_Activity_
Please write out every line of the material exactly.

_Dataset extract_
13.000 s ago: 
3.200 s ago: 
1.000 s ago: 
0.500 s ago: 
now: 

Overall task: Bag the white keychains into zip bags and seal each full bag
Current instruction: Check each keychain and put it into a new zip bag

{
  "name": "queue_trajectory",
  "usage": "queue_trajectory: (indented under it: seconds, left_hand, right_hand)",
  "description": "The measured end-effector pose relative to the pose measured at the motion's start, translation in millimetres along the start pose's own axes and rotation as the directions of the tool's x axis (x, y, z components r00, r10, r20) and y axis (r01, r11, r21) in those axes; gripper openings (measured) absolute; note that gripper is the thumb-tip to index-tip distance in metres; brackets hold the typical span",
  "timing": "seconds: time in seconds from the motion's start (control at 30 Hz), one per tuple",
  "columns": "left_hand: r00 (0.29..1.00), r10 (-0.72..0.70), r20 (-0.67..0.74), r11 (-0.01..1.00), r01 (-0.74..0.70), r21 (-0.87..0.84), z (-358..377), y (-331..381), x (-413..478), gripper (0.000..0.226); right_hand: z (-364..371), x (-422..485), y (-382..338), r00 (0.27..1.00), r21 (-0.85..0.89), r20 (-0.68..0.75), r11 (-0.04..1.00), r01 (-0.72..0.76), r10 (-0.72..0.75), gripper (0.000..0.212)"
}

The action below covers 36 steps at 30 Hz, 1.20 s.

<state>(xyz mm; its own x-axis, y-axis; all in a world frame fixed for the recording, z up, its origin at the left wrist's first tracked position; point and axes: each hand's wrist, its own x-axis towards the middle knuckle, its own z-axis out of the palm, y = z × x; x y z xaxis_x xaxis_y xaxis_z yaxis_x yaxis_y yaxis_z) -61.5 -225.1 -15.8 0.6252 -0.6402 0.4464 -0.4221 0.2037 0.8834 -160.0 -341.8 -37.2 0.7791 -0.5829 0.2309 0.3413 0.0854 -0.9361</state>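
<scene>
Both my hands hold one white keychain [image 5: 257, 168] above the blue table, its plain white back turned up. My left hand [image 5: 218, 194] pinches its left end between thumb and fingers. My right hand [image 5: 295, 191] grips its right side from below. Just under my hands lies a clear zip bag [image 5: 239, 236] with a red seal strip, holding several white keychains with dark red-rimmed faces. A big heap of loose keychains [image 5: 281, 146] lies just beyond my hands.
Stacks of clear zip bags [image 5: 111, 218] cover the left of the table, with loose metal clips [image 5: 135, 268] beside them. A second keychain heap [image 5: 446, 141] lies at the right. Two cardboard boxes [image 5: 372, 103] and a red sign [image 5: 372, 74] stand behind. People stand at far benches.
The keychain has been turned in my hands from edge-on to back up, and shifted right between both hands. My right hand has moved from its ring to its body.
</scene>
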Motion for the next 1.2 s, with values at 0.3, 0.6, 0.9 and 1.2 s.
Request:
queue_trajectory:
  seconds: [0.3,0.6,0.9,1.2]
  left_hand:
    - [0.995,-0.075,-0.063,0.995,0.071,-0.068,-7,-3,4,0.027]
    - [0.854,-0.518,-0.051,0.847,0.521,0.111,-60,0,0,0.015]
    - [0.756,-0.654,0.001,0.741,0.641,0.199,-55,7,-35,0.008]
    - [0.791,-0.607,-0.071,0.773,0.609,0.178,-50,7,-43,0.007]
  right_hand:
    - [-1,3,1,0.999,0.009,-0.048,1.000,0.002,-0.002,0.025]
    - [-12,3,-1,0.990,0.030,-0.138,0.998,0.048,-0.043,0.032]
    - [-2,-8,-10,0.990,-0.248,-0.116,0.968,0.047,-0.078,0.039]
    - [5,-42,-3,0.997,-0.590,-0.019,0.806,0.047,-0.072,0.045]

_Reply to the exercise_
13.000 s ago: 
3.200 s ago: 
1.000 s ago: 
0.500 s ago: 
now: 

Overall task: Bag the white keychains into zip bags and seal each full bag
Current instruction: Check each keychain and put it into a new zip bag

{
  "name": "queue_trajectory",
  "usage": "queue_trajectory: (indented under it: seconds, left_hand, right_hand)",
  "description": "The measured end-effector pose relative to the pose measured at the motion's start, translation in millimetres along the start pose's own axes and rotation as the directions of the tool's x axis (x, y, z components r00, r10, r20) and y axis (r01, r11, r21) in those axes; gripper openings (measured) absolute; note that gripper is the thumb-tip to index-tip distance in metres; brackets hold the typical span",
  "timing": "seconds: time in seconds from the motion's start (control at 30 Hz), one per tuple",
  "columns": "left_hand: r00 (0.29..1.00), r10 (-0.72..0.70), r20 (-0.67..0.74), r11 (-0.01..1.00), r01 (-0.74..0.70), r21 (-0.87..0.84), z (-358..377), y (-331..381), x (-413..478), gripper (0.000..0.226); right_hand: z (-364..371), x (-422..485), y (-382..338), r00 (0.27..1.00), r21 (-0.85..0.89), r20 (-0.68..0.75), r11 (-0.04..1.00), r01 (-0.72..0.76), r10 (-0.72..0.75), gripper (0.000..0.212)"
}

The action below covers 36 steps at 30 Hz, 1.20 s.

<state>(xyz mm; its own x-axis, y-axis; all in a world frame fixed for the recording, z up, its origin at the left wrist's first tracked position; point and axes: each hand's wrist, its own x-axis towards the middle knuckle, its own z-axis out of the palm, y = z × x; x y z xaxis_x xaxis_y xaxis_z yaxis_x yaxis_y yaxis_z) -61.5 -225.1 -15.8 0.6252 -0.6402 0.4464 -0.4221 0.2037 0.8834 -160.0 -341.8 -37.2 0.7791 -0.5829 0.2309 0.3413 0.0854 -0.9361</state>
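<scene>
Both my hands hold one white keychain [image 5: 257, 168] above the blue table, its plain white back turned up. My left hand [image 5: 218, 194] pinches its left end between thumb and fingers. My right hand [image 5: 295, 191] grips its right side from below. Just under my hands lies a clear zip bag [image 5: 239, 236] with a red seal strip, holding several white keychains with dark red-rimmed faces. A big heap of loose keychains [image 5: 281, 146] lies just beyond my hands.
Stacks of clear zip bags [image 5: 111, 218] cover the left of the table, with loose metal clips [image 5: 135, 268] beside them. A second keychain heap [image 5: 446, 141] lies at the right. Two cardboard boxes [image 5: 372, 103] and a red sign [image 5: 372, 74] stand behind. People stand at far benches.
The keychain has been turned in my hands from edge-on to back up, and shifted right between both hands. My right hand has moved from its ring to its body.
</scene>
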Motion for the next 1.2 s, with values at 0.3, 0.6, 0.9 and 1.2 s.
Request:
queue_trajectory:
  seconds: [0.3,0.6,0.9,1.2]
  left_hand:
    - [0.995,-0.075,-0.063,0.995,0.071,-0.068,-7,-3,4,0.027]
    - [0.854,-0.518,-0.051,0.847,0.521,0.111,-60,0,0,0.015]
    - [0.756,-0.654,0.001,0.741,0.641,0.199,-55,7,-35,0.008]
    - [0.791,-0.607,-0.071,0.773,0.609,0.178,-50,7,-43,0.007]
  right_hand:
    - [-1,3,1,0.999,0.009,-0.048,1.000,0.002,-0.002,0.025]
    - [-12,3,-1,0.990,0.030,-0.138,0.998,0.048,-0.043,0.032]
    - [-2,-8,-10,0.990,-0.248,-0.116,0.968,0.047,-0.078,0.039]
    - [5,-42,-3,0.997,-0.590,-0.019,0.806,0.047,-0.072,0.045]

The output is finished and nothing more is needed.